Aim of the task ▸
For this exercise, restate word for word only the lines from the first line of the data to the line containing "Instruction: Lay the".

......

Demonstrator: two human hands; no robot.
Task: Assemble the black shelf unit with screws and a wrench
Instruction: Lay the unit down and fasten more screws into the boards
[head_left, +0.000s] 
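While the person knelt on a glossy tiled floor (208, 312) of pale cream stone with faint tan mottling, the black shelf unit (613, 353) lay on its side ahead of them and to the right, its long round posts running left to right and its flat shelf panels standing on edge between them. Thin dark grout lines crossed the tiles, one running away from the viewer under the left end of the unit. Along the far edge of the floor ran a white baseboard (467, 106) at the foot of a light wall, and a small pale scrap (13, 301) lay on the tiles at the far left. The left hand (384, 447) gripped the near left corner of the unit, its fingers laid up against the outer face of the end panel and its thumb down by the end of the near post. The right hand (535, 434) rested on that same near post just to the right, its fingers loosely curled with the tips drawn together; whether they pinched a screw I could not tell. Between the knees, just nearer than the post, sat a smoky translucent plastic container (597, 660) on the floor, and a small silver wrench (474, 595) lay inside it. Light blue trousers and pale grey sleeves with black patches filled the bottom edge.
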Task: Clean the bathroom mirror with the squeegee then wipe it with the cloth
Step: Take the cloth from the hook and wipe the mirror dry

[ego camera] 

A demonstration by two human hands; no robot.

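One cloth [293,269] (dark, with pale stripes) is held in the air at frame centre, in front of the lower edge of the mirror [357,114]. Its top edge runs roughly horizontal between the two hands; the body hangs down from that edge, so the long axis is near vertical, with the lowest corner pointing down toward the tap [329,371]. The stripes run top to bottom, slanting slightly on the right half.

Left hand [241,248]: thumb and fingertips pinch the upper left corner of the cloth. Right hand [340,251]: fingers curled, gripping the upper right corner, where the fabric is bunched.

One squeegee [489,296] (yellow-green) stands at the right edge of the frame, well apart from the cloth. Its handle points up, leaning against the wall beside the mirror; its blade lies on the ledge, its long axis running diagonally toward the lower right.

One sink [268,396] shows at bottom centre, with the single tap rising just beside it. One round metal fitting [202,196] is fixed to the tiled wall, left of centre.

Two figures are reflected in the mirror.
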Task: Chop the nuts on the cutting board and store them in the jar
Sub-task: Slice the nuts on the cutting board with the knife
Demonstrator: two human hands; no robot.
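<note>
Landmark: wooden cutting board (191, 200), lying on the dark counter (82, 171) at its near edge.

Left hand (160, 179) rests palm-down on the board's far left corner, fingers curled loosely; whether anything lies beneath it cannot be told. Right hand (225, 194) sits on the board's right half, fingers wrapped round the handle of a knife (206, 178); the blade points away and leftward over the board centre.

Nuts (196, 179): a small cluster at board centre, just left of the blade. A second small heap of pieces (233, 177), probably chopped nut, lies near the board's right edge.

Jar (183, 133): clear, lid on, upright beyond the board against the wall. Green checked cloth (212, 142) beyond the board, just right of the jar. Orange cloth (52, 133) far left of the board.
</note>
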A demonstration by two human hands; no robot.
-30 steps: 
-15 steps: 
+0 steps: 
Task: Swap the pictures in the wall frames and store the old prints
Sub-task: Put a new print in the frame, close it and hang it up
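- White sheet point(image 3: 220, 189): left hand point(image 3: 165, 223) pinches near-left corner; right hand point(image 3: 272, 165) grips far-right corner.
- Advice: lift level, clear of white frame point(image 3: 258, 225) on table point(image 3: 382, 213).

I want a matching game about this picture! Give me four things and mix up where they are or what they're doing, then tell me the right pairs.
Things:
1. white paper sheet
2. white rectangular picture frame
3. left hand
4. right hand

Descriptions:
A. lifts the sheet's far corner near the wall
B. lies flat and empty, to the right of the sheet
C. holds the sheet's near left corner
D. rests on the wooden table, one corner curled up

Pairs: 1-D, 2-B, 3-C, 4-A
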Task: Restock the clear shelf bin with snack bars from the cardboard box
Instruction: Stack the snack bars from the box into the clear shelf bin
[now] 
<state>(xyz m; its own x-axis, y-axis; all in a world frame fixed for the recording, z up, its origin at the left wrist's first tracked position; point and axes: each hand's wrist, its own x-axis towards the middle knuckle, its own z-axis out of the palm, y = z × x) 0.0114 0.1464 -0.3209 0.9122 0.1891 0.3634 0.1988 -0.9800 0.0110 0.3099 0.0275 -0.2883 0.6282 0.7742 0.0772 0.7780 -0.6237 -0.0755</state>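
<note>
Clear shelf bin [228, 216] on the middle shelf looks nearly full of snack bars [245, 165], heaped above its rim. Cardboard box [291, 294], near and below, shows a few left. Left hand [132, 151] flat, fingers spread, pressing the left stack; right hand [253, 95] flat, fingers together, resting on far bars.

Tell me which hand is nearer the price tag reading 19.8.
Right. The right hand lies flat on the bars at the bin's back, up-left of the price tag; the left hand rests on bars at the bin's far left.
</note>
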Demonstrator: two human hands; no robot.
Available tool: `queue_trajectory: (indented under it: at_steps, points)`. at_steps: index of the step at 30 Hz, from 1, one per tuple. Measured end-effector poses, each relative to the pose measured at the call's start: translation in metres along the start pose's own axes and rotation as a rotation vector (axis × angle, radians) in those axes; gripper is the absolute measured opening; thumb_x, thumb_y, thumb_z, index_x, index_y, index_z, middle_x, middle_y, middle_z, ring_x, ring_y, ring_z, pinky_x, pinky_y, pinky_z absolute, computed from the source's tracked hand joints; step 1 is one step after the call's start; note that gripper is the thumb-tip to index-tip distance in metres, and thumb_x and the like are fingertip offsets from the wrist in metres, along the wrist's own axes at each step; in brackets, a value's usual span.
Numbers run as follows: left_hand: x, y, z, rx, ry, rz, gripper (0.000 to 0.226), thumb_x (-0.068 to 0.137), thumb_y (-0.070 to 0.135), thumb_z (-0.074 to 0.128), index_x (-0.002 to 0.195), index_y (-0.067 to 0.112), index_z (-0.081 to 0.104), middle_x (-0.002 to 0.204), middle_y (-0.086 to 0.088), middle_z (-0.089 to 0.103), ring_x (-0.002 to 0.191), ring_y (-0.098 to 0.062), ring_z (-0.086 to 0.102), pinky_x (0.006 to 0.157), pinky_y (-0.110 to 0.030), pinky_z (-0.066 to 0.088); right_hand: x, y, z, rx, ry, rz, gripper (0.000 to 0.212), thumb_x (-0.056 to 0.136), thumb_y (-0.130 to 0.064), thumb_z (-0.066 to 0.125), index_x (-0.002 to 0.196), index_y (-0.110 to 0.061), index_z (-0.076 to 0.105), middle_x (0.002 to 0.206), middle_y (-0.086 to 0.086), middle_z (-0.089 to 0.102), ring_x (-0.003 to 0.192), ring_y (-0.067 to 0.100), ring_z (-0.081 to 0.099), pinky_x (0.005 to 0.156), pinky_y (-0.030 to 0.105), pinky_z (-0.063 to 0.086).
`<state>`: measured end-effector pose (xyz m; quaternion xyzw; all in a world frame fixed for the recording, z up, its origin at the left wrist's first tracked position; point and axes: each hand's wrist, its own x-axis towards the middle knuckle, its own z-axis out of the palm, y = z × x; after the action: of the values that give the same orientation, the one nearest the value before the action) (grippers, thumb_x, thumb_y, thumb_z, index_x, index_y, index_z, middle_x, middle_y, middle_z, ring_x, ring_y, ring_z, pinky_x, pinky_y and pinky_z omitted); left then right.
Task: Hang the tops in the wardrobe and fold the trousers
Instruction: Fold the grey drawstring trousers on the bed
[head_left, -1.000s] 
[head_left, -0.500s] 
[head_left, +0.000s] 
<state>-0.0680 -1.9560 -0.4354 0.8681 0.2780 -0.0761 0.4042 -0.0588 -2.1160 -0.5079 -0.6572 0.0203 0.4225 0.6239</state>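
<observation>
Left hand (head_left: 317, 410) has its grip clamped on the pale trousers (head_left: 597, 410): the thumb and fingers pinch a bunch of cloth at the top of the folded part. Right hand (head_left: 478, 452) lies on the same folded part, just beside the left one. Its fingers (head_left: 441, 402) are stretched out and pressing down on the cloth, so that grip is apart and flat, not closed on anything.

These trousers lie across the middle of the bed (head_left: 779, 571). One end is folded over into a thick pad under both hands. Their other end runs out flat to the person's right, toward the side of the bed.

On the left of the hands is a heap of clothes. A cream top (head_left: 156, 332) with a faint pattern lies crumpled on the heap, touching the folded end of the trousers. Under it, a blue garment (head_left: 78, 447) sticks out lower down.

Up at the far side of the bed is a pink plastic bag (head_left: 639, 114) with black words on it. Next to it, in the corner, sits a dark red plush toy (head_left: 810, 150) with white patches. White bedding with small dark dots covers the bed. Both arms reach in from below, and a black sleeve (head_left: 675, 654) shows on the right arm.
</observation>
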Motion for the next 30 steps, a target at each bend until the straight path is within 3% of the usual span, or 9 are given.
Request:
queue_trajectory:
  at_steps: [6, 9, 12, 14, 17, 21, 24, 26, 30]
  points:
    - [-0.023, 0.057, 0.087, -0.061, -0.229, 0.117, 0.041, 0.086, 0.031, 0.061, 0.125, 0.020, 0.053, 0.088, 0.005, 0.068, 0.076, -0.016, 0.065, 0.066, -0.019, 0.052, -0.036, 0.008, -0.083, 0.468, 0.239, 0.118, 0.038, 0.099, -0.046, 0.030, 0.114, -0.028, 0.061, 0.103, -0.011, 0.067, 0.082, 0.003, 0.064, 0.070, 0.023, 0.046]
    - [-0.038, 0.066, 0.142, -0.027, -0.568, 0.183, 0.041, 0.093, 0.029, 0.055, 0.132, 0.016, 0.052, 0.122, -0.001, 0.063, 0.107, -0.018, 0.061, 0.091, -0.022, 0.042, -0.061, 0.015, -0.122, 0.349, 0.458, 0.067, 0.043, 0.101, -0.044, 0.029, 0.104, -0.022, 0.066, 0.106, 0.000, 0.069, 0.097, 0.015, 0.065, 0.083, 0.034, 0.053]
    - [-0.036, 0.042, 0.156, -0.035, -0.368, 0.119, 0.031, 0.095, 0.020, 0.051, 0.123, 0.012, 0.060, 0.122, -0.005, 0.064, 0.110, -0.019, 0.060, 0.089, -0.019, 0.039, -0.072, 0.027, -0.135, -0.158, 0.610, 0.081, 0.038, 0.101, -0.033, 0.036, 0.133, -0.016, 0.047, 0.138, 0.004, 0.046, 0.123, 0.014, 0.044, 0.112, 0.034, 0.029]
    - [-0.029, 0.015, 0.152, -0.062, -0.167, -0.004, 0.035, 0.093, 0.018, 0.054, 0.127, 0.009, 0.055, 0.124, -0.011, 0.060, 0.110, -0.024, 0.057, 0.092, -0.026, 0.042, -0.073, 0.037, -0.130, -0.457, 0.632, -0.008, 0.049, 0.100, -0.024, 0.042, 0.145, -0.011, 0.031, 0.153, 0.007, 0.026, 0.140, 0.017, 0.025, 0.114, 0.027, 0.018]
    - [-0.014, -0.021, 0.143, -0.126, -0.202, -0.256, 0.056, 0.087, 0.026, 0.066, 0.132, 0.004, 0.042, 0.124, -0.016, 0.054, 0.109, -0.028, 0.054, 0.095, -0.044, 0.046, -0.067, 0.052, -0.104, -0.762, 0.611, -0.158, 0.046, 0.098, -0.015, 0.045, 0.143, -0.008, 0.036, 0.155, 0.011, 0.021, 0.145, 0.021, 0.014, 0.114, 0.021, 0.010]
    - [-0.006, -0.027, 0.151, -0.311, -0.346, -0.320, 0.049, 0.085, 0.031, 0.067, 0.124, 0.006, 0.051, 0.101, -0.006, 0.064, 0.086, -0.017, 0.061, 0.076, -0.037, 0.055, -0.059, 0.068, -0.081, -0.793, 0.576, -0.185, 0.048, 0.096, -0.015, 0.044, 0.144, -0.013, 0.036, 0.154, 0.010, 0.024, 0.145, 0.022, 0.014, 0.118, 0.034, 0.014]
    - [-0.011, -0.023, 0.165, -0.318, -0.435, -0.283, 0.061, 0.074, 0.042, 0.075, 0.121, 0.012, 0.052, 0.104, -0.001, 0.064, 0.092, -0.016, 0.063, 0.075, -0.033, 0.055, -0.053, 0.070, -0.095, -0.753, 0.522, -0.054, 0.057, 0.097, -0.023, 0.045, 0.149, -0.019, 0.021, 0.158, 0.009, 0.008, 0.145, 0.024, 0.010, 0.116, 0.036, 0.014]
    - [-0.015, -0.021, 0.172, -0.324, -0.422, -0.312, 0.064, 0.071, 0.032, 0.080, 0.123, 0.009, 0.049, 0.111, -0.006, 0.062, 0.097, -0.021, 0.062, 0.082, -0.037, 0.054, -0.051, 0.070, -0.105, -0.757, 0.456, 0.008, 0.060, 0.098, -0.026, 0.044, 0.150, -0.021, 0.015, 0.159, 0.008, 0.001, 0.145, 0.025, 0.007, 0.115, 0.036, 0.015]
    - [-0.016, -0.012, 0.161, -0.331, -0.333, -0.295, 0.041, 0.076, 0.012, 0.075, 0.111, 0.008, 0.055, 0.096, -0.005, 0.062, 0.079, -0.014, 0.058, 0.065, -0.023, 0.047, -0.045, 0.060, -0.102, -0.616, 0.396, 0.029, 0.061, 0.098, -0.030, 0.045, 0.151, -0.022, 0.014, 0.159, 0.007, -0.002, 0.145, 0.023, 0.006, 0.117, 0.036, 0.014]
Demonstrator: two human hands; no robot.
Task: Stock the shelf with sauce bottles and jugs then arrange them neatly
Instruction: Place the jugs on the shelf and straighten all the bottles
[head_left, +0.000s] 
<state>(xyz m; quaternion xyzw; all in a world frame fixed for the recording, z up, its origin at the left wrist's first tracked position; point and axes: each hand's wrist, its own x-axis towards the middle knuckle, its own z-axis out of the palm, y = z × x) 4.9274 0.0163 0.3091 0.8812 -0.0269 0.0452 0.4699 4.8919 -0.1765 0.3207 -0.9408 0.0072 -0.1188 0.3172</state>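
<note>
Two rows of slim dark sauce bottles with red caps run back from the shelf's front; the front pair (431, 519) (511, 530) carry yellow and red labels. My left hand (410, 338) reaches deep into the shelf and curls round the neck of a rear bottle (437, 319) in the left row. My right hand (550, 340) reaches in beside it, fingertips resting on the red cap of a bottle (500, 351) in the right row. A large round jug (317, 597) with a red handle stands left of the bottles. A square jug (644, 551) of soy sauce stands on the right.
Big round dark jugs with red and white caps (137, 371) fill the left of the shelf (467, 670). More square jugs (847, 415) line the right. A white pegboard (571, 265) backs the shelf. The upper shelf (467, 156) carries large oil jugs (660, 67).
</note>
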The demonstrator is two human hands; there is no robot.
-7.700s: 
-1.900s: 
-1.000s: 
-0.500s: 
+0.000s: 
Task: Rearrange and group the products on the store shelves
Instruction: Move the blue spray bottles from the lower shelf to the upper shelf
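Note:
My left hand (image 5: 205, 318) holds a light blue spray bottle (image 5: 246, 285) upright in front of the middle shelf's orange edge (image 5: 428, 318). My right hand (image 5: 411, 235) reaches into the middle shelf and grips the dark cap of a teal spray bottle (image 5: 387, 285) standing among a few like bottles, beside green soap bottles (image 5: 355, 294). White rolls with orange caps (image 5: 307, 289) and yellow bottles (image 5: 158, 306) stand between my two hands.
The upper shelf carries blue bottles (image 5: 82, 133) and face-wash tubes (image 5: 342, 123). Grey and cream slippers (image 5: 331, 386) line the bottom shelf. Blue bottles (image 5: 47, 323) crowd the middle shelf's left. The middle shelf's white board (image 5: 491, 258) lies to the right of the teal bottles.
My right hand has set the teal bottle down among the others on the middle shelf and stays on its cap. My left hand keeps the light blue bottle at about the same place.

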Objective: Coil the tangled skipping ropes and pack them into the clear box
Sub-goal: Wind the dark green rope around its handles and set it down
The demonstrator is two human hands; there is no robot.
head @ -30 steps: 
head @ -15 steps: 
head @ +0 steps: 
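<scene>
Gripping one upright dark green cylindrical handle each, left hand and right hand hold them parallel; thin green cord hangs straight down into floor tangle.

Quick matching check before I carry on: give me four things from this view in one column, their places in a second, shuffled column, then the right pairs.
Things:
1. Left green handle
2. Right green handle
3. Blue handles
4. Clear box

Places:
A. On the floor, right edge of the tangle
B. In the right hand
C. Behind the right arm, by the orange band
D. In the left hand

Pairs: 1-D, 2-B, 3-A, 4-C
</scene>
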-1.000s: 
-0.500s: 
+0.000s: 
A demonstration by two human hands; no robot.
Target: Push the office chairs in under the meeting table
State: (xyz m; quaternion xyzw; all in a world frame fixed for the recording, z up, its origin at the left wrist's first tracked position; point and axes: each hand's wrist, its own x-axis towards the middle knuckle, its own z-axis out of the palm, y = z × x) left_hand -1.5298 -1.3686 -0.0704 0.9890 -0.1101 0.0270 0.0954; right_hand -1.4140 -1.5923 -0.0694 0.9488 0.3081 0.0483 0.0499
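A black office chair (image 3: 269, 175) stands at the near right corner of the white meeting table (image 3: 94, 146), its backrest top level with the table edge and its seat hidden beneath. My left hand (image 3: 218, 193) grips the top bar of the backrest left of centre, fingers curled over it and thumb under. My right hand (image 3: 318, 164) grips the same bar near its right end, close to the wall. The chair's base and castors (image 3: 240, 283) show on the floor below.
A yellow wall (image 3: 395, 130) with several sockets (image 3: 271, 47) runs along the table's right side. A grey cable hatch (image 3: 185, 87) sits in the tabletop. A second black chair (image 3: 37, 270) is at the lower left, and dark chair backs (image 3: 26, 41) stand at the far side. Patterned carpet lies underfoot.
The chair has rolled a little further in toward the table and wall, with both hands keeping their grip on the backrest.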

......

Solution ▸
Demonstrator: two human hands; no robot.
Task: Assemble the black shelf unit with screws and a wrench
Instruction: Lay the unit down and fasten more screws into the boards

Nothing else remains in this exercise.